4,4′-Methylenedianiline (MDA) is an organic compound with the formula CH2(C6H4NH2)2.  It is a colorless solid, although commercial samples can appear yellow or brown. It is produced on an industrial scale, mainly as a precursor to polyurethanes.

Synthesis and applications 
In the industrial production, MDA is produced by reaction of formaldehyde and aniline in the presence of hydrochloric acid.

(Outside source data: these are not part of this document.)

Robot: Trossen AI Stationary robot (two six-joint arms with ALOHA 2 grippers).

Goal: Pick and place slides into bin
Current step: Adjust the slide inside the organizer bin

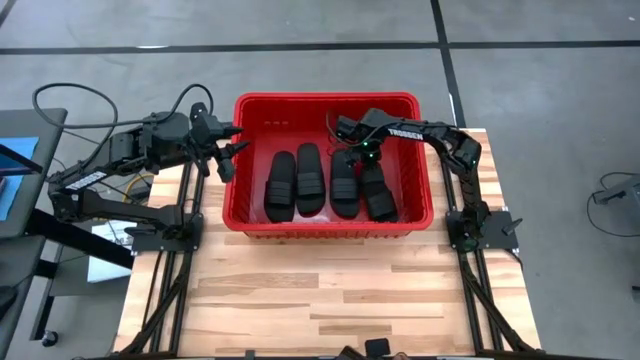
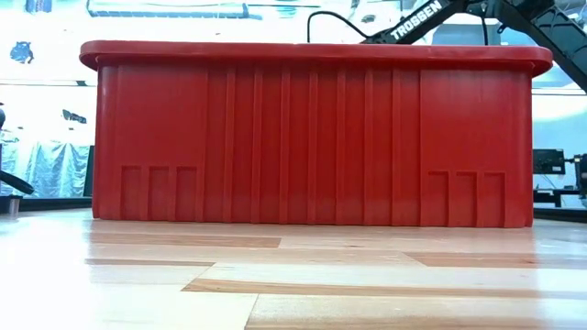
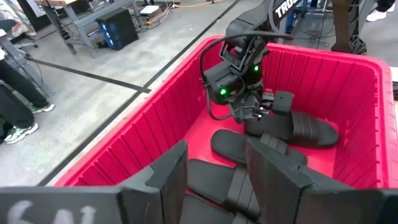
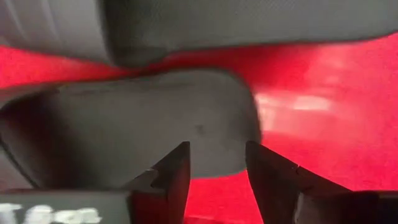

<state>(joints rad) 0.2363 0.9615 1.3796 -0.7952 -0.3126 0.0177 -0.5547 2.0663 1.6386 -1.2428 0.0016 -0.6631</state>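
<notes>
My overhead camera looks straight down; my low one faces the bin (image 2: 312, 137) wall up close. My wrist cameras peer inside it, the right very near.

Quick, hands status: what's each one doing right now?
Left hand: open, empty, at the bin's left rim.
Right hand: open, holding nothing, low inside the bin just over a slide.

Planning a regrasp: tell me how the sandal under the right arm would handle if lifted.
The sandal is probably light and somewhat bendy, being a thin flat sole. Its wide strap looks easy to pinch. Lying flat in the bin, it shouldn't roll.
</notes>
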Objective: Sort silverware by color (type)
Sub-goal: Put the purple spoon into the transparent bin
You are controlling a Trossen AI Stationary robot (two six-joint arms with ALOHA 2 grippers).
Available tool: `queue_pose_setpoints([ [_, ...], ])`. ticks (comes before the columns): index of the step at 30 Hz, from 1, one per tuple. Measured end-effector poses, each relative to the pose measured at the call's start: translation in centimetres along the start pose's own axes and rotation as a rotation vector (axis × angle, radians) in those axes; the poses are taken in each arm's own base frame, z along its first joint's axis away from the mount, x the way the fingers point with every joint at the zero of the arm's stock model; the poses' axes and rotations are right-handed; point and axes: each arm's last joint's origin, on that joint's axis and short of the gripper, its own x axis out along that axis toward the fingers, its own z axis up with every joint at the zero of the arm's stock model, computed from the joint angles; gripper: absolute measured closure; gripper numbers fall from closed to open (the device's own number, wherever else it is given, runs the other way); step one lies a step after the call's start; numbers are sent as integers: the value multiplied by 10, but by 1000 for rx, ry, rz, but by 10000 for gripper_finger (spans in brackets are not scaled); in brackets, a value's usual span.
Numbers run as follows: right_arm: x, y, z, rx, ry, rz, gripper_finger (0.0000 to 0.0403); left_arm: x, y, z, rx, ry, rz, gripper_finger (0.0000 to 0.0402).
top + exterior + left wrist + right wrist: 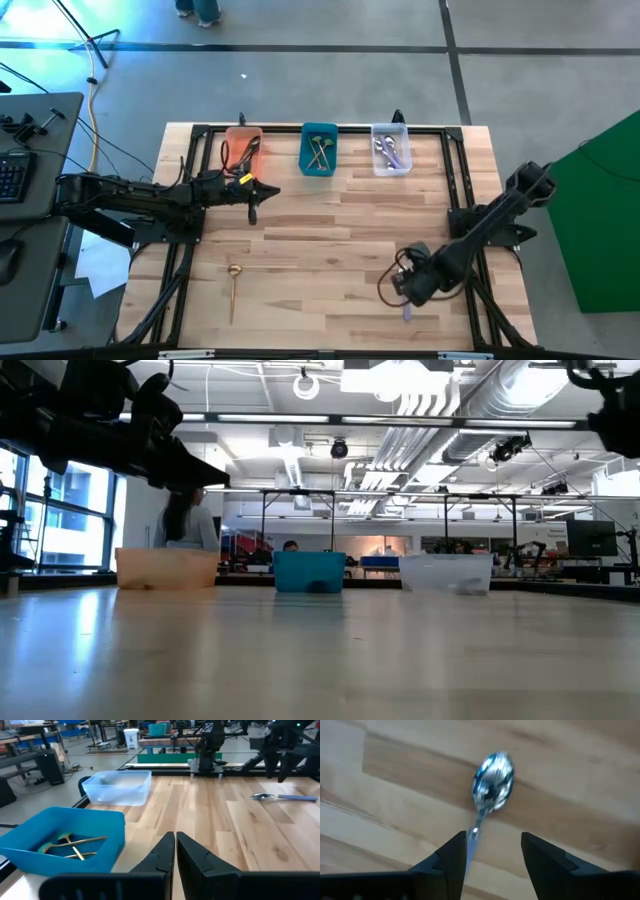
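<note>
— Right gripper (492, 852), what's it doing?
— Fingers apart, hovering low over a silver spoon (491, 782) with a lavender handle, on the table (330, 240) at the lower right of the high view.
— And the left gripper (176, 851)?
— Fingers pressed together, empty, in front of the orange bin (241, 148).
— Other silverware?
— One gold spoon (233, 285) lies at lower left. Gold pieces sit in the teal bin (319, 148), silver-lavender ones in the clear bin (391, 149), dark ones in the orange bin.
</note>
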Motion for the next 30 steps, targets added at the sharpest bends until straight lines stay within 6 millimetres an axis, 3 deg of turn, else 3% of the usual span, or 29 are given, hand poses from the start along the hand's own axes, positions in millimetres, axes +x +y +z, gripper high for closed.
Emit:
queue_pose_setpoints([
  [6,23,10,-16,69,12,16,231,0,0,0,10,4,-7,392],
  [14,52,13,-15,129,-43,-75,234,0,0,-1,10,6,-8,392],
  [18,61,17,-14,133,-57,-84,260,0,0,-1,9,10,-8,392],
  [27,48,37,-5,57,-140,-67,387,0,0,-1,8,12,-8,392],
  [30,37,49,6,24,-162,-59,396,0,-1,-1,10,13,-13,392],
])
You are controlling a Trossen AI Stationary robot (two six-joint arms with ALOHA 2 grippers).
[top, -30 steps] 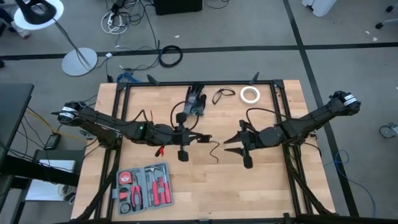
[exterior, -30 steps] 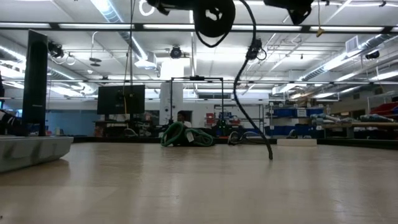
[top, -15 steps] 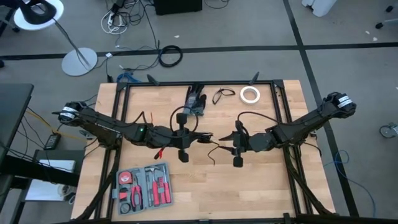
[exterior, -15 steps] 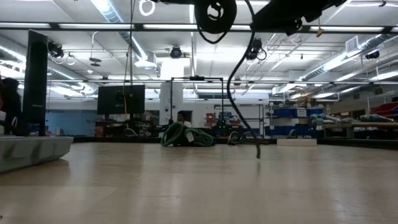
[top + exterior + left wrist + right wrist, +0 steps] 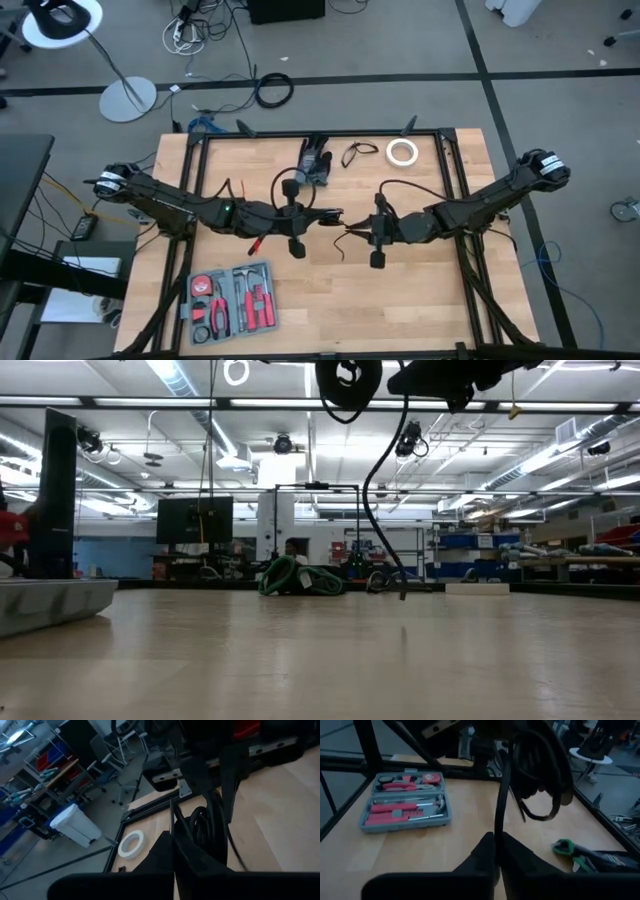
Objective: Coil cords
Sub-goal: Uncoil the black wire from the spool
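Observation:
The cord is a thin black one, wound into a round bundle point(image 5: 300, 197) point(image 5: 347, 380) with a loose tail point(image 5: 375, 510) hanging below it above the table's middle. My left gripper point(image 5: 335, 216) is shut on the bundle. My right gripper point(image 5: 353, 229) point(image 5: 496, 851) faces it at close range, shut on the tail. The tail's free end point(image 5: 403, 594) dangles near the tabletop. A second, small loose loop of cord point(image 5: 357, 152) lies on the table near the far edge. My left gripper pinches a strand of the bundle point(image 5: 173, 822) between its two shut fingers, coming level from the table's left; the coil point(image 5: 206, 822) hangs beside the fingers, lifted clear of the table. My right gripper pinches the tail point(image 5: 498, 820) between its two fingers, a short way below the bundle point(image 5: 540, 767), coming level from the table's right and lying across the cord. The rest of the tail hangs slack below.
A white tape roll point(image 5: 402, 151) and a tool with green grips point(image 5: 314, 160) lie near the far edge. An open grey tool case point(image 5: 232, 300) sits at the near left. A black frame point(image 5: 452, 170) rims the table.
My right gripper has moved toward the table's left, up to my left gripper, and has shut on the cord's tail. The hanging tail has swung with it; the bundle has stayed in place.

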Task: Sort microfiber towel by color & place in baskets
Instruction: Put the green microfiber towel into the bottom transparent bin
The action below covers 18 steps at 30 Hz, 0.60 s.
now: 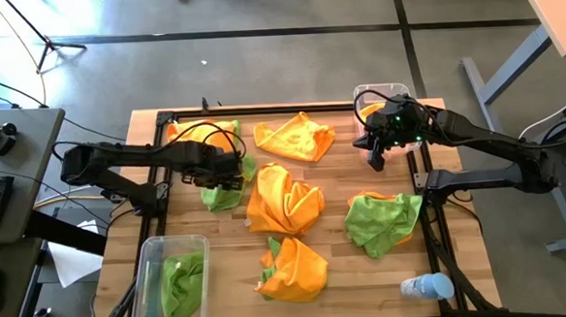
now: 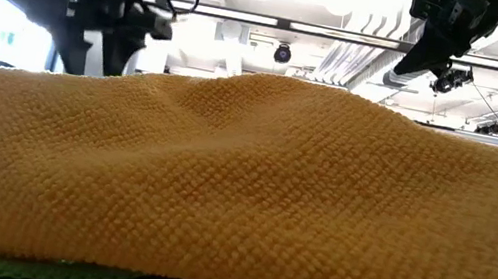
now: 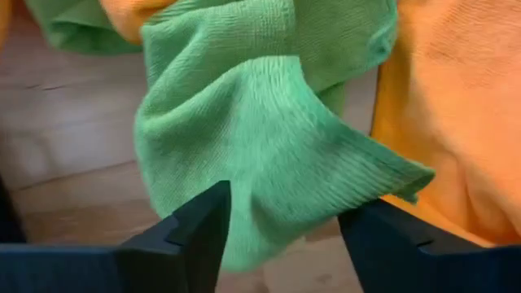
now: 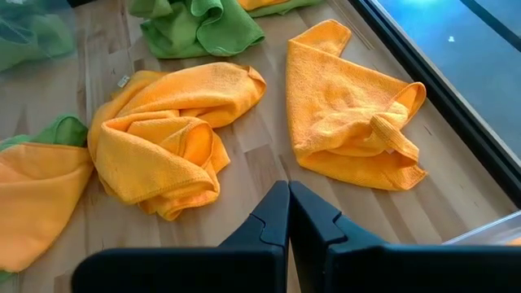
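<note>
Left gripper (image 3: pixel 281 232) fingers spread either side of green towel (image 1: pixel 222 189) fold nr table's far-left corner. Cloth judged light, floppy; raised ridge best pinched. Right gripper (image 4: pixel 288 213) fingers closed, nothing held.

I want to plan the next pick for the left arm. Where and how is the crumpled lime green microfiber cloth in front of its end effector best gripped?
Grip the raised fold of the crumpled lime green microfiber cloth, probably from straight above. The left end effector is open, with the hanging fold between its fingers. The fold stands clear of the neighbouring orange microfiber cloth, so closing here should take only the green one.
</note>
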Each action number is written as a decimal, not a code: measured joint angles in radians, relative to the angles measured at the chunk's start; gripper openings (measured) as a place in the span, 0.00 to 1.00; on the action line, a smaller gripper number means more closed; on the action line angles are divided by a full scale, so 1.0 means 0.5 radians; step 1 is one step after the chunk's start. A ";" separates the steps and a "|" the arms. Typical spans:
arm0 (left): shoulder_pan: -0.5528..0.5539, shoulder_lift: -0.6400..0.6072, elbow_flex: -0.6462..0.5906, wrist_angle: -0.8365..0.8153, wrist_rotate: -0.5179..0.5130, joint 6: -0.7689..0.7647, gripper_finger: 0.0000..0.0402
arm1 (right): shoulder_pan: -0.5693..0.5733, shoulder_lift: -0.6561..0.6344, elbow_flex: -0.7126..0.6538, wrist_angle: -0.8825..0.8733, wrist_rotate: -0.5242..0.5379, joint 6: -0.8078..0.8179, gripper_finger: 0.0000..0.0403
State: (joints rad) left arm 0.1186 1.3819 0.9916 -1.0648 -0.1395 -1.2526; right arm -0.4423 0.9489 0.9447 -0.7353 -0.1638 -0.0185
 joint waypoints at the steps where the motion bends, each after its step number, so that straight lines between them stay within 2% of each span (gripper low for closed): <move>1: 0.010 0.001 -0.038 0.027 0.000 0.000 0.55 | 0.000 0.000 0.000 0.000 -0.002 -0.013 0.00; 6: 0.055 0.002 -0.226 0.201 0.000 -0.030 0.60 | 0.000 0.000 0.000 -0.001 -0.003 -0.034 0.00; 13: 0.100 0.033 -0.482 0.628 -0.001 -0.037 0.61 | 0.000 0.000 0.000 -0.001 -0.005 -0.053 0.00; 18: 0.132 0.199 -0.527 0.660 0.003 -0.003 0.61 | 0.000 0.000 0.000 -0.001 -0.006 -0.052 0.00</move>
State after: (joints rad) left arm 0.1844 1.4816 0.7279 -0.7346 -0.1382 -1.2540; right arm -0.4423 0.9489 0.9447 -0.7357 -0.1669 -0.0443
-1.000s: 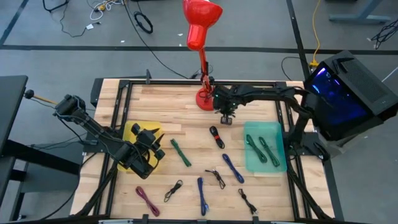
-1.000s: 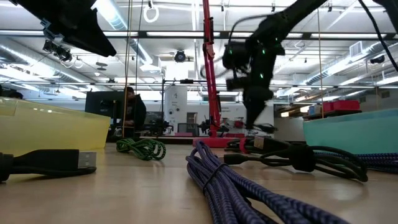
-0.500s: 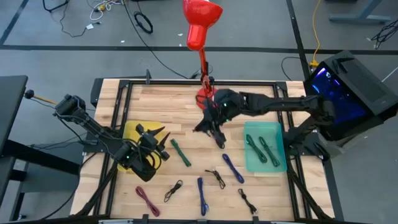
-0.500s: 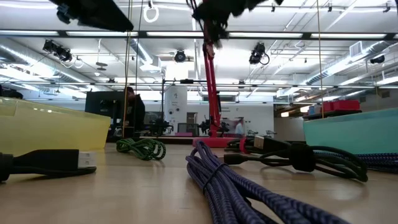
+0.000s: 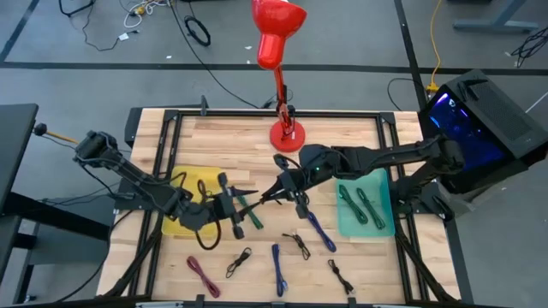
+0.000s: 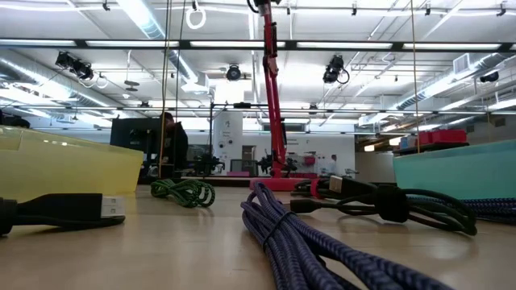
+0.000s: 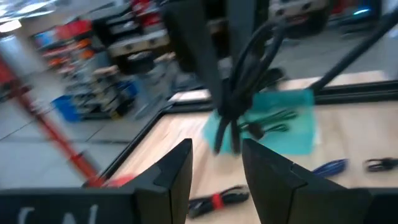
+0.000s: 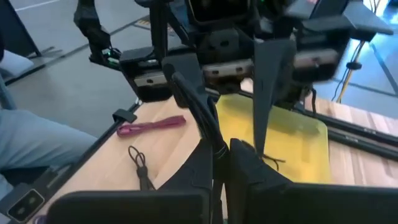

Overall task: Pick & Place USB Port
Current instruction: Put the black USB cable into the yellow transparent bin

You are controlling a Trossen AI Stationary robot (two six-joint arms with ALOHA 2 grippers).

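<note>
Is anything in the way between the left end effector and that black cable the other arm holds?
Nothing visible. The black cable hangs from the shut right end effector, just ahead of the open left end effector, only air between.

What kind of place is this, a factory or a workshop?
Most likely a robotics lab or workshop in a big open hall. Two robot arms work over a wooden table strewn with cables, a red lamp stands over it, and the low view shows exposed ceiling ducts.

One camera looks straight down on me from above; another sits level on the table (image 5: pixel 342 133). My wrist cameras face each other closely, both sharing the teal tray (image 7: pixel 292 124) and yellow tray (image 8: pixel 280 130).
</note>
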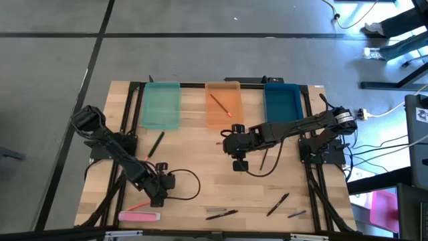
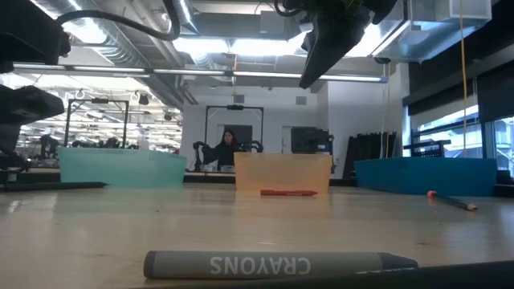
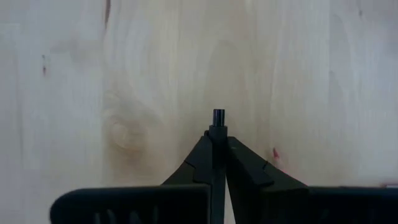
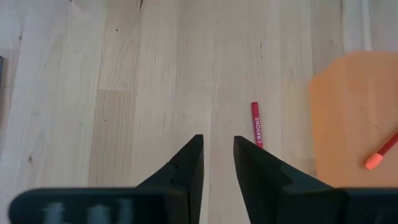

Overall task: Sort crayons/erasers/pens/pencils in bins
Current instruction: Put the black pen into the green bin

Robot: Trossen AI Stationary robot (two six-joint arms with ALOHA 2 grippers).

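Note:
At the table's far edge stand three bins side by side: teal (image 1: 160, 106), orange (image 1: 223, 107) and blue (image 1: 281, 104). An orange-red pencil (image 1: 219, 104) lies in the orange bin. My left gripper (image 1: 159, 195) is near the front left, shut on a slim black pen (image 3: 218, 116). Beside it lie a pink eraser (image 1: 139, 215) and a pink pencil (image 1: 140, 206). Another black pen (image 1: 156, 144) lies in front of the teal bin. My right gripper (image 1: 239, 163) hangs open above the table's middle, with nothing between its fingers (image 4: 194, 158). My left gripper pinches the black pen between its two fingertips (image 3: 202, 152). The pen runs along the fingers, and its end (image 3: 218, 114) sticks out a little past them. The fingers point steeply down at the wood. I cannot tell whether the pen is clear of the table.
A red crayon (image 4: 255, 123) lies on the wood in front of the orange bin (image 4: 354, 118). A grey crayon (image 2: 265, 263) and several dark pens (image 1: 277, 204) lie along the near edge. A black cable loop (image 1: 190, 184) hangs by the left gripper.

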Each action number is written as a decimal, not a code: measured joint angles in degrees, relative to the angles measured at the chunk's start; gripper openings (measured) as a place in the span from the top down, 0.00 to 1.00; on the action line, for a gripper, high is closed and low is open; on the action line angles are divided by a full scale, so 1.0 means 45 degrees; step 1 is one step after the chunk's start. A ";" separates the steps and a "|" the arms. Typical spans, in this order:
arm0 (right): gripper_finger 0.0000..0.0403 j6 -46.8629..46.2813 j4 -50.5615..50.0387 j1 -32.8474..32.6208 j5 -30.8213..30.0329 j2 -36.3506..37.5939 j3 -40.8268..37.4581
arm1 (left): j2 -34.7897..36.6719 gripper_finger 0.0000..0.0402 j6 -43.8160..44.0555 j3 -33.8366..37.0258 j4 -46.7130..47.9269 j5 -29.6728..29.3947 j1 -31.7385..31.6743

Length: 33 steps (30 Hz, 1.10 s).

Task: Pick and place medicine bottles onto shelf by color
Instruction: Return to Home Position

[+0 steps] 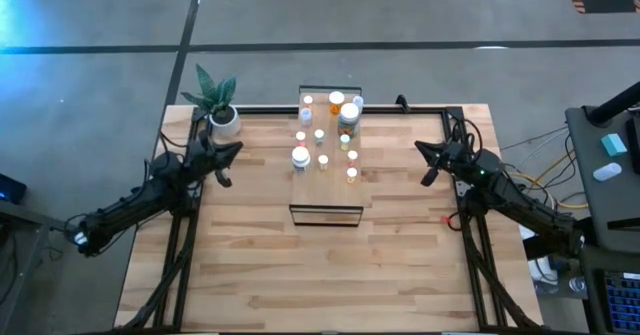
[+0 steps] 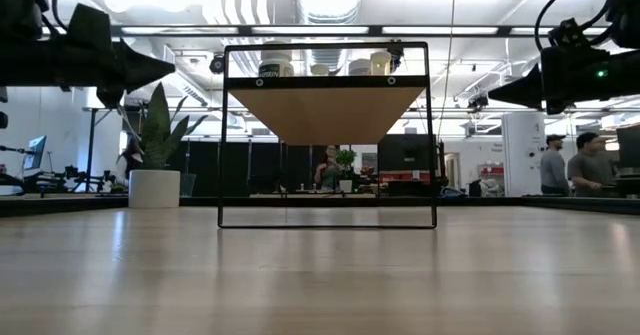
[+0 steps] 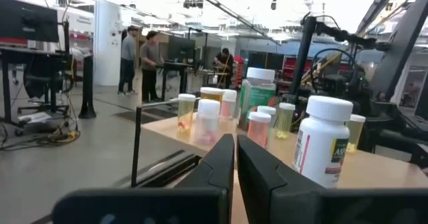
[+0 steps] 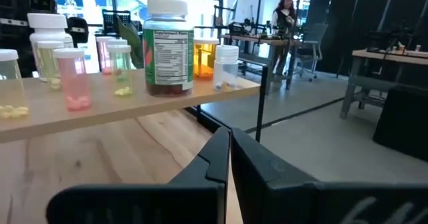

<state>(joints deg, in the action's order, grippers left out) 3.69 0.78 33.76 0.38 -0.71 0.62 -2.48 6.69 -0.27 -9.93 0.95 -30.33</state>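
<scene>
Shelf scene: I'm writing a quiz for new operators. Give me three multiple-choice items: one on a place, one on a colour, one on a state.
1. Where do the bottles stand?
A. on the shelf
B. under it
C. beside it

2. What colour is the cap of the green-labelled jar?
A. red
B. white
C. black

3. How is the left hand?
A. holding a bottle
B. wide open
C. shut, empty

Answers:
1 A: the high view shows them all on its wood top.
2 B: the right wrist view shows a white cap.
3 C: its fingers meet with nothing between them.
</scene>
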 joint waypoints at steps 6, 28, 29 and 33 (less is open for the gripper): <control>0.98 -0.0075 -0.0015 -0.0001 -0.0048 -0.0435 0.0000 | -0.0470 1.00 0.0089 0.0005 -0.0015 0.0001 -0.0005; 0.98 -0.3022 -0.0010 -0.0001 -0.0077 -0.0627 -0.0005 | -0.1262 1.00 0.0084 0.0005 -0.0010 0.0015 -0.0006; 0.98 -0.3022 -0.0010 0.0000 -0.0077 -0.0627 -0.0005 | -0.1250 1.00 0.0084 0.0005 -0.0011 0.0019 -0.0010; 0.98 -0.3022 -0.0011 0.0004 -0.0077 -0.0627 -0.0005 | -0.1268 1.00 0.0084 0.0005 -0.0011 0.0020 -0.0010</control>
<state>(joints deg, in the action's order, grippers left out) -9.91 0.72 33.78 0.03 -3.53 0.60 -8.19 7.07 -0.25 -9.98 1.04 -30.37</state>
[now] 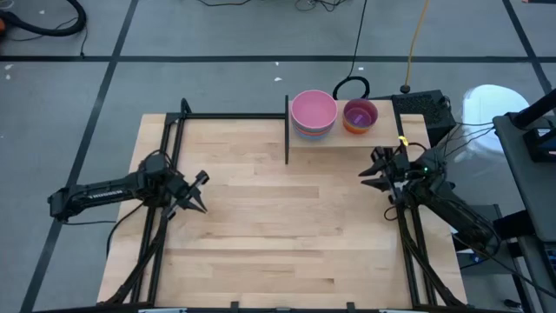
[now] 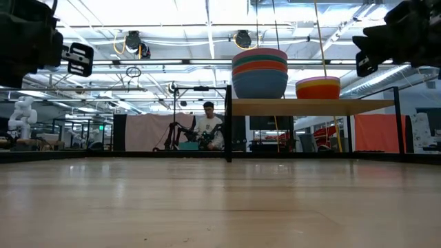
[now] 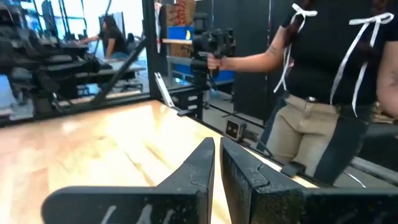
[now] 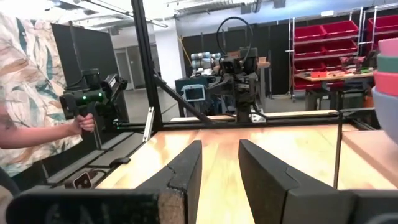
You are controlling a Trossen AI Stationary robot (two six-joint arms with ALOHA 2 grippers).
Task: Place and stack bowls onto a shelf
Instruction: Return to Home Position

MDA is consumed mainly as a precursor to Methylene diphenyl diisocyanate (MDI).  MDA is treated with phosgene to produce MDI.  MDI is a precursor to many polyurethane foams. Lower quantities are used as hardeners in epoxy resins and adhesives, as well as in the production of high-performance polymers.  Additionally, hydrogenation of MDA can be performed to produce 4,4,diaminodicyclohexylmethane, which is also used in polymer chemistry.

Safety
MDA is considered a potential occupational carcinogen by the US National Institute for Occupational Safety and Health. The Occupational Safety and Health Administration has set a permissible exposure limit at 0.01 ppm over an eight-hour time-weighted average, and a short-term exposure limit at 0.1 ppm.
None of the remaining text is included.